We retrospectively enrolled 270 biopsy-proven Japanese chronically HCV-infected patients who were admitted to Shinshu University Hospital (Matsumoto, Japan) between 2005 and 2012 as a discovery cohort. Additionally, 80 biopsy-proven Japanese chronically HCV-infected patients admitted to Shinshu University Hospital between 2013 and 2015 were retrospectively recruited as a validation cohort. The diagnosis of HCV infection was based on previously reported criteria as the presence of serum HCV antibodies and detectable HCV RNA24. All patients were negative for hepatitis B surface antigen as well as antibodies to hepatitis B core antigen and the human immunodeficiency virus. No patients complicated with HCC were included. Patients who were diagnosed as having alcoholic liver disease, defined as an average daily consumption of > 60 g of ethanol, were excluded. Patients with evidence of other liver disease, such as non-alcoholic liver disease, primary biliary cholangitis, or autoimmune hepatitis, were excluded as well. This study was reviewed and approved by the Institutional Review Board of Shinshu University Hospital (Matsumoto, Japan) (approval number: 3021), and written informed consent was obtained from all participating subjects. This investigation was conducted according to the principles of the Declaration of Helsinki.

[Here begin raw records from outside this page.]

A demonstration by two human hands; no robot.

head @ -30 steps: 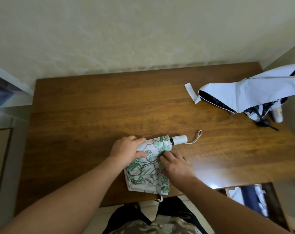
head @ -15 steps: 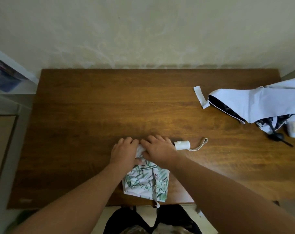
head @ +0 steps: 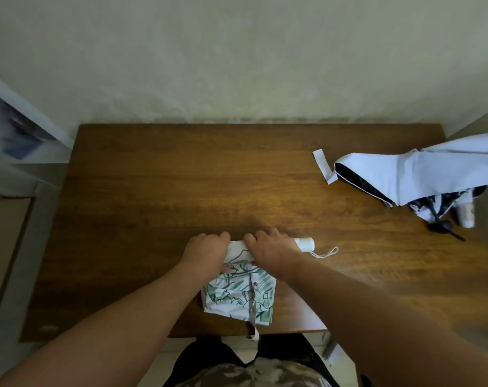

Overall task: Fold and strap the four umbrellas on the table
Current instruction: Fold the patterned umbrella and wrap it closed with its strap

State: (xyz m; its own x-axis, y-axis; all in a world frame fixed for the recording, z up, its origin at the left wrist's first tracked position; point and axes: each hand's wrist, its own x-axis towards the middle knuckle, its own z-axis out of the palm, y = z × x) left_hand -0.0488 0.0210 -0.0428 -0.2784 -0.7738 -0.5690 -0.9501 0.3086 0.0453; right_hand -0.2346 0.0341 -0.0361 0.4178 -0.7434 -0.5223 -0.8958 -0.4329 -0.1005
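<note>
Green-leaf print umbrella (head: 238, 293): your left hand (head: 206, 254) and right hand (head: 273, 254) both grip its rolled edge on the wooden table (head: 153, 205).

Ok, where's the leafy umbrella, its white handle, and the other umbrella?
leafy umbrella (head: 238, 298), head view, on its loose printed cloth.
white handle (head: 305, 243), head view, on its round end.
other umbrella (head: 421, 174), head view, on its pale outer cloth.

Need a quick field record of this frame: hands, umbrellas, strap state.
left hand: grips the rolled part of the green leaf-print umbrella
right hand: grips the same roll, beside the left
white handle: sticks out right of the right hand, wrist loop on the table
canopy: partly rolled, loose flap toward the near edge
strap: not fastened
white umbrella: far right, unfolded, tab loose
</note>
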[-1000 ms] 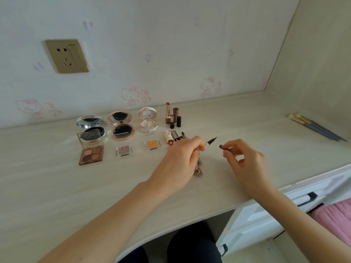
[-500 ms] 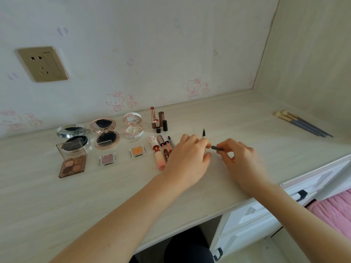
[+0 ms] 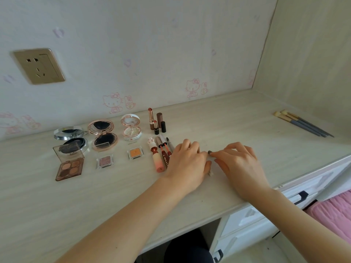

Body weight and height were measured before liver biopsy in an overnight fasting condition. All laboratory data were obtained in an overnight fasting state on the day of liver biopsy. The method for measuring serum ATX was the same as previously reported19. FIB-4 index, Forn’s index, and APRI were calculated according to the following formulae: FIB-4 index = (age [years] × AST [IU/L])/(platelet count [109/L] ×ALT [IU/L]1/2) 25, Forn’s index = 7.811 − (3.131 × ln platelet count [× 104/uL]) + (0.781 × ln GGTP [U/L]) + (3.647 × ln age [years]) – (0.0114 × cholesterol [mg/dL])26, and APRI = (AST/upper limit of normal; 28 [U/L]) × (100/platelet count [109/L])27. Serum TSP2 concentrations were determined using enzyme-linked immunosorbent assays (Quantikine® ELISA, #DTSP20, R&D Systems, Minneapolis, MN). Serum was obtained after overnight fasting on the day of liver biopsy and stored at – 30 °C until testing.

Histological findings

Liver specimens of at least 1.5 cm in length were obtained from segments 5 or 8 using a 14-gauge needle as described previously and immediately fixed in 10% neutral formalin25. Sections of 4 μm in thickness were cut and stained using the hematoxylin and eosin and Azan-Mallory methods. The histological activity of HCV was assessed by independent expert pathologists (M.I. and T.U.) in a blinded manner according to the METAVIR scoring system28. Disease activity grade was scored as follows: A0, none; A1, minimal activity; A2, moderate activity; and A3, severe activity. Fibrosis stage was scored as follows: F0, none; F1, perisinusoidal or periportal; F2, perisinusoidal and portal/periportal; F3, bridging fibrosis; and F4, cirrhosis28.

Statistical analysis of clinical data

Clinical data were expressed as the number (percentage) or as the median (IQR). Statistical analyses were performed using StatFlex Ver. 7.0 and Prism 8 (GraphPad). The Mann–Whitney U test was used for comparisons between the study groups. The Kruskal–Wallis test was employed for comparisons of more than two groups. Diagnostic accuracy was evaluated using the AUC. The Youden index identified cut-off values, with the nearest clinically applicable value to the cut-off considered the optimal threshold for clinical convenience. Correlation analysis was conducted using Spearman’s test. When labeling the strength of an association in this study, absolute values of r of 0–0.19, 0.20–0.39, and 0.40–0.59 were regarded as very weak, weak, and moderate correlations, respectively29. The DeLong method was used to compare the difference in the two AUCs. All statistical tests were two-sided and evaluated at the 0.05 level of significance.

Liver mRNA data collection and processing

The mRNA expression data from the Gene Expression Omnibus (GEO) database was downloaded through a microarray data set (GSE33258) for processing by GEO2R and incorporation into this study14. The data studied the comparison of expression of various human genes at different liver fibrosis stages in HCV-infected individuals14. Differentially expressed genes were screened from the GEO dataset with a threshold of |log2FC| > 1 and adjusted P < 0.02.